Exercise goal →
Each line of the listing is to be copied exactly.
[Opening Data excerpt section]
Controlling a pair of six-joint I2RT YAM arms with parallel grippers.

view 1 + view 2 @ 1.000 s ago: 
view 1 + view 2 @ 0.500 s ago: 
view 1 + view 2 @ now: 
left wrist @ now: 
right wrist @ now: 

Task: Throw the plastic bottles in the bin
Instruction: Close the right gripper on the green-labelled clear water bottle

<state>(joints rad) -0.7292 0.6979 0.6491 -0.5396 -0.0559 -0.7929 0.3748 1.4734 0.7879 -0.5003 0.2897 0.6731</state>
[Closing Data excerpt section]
Answer box →
Controlling a pair of six-joint I2RT YAM arms with parallel grippers.

view 1 + view 2 @ 1.000 s ago: 
view 1 + view 2 @ 0.500 s ago: 
view 1 + view 2 @ now: 
left wrist @ now: 
right wrist @ now: 

Task: Throw the plastic bottles in the bin
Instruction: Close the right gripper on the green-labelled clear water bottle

<state>(joints rad) -0.7292 0.6979 0.6491 -0.5396 -0.0559 -0.7929 0.3748 1.4734 0.7879 -0.5003 0.2897 0.6731</state>

Now the answer is complete.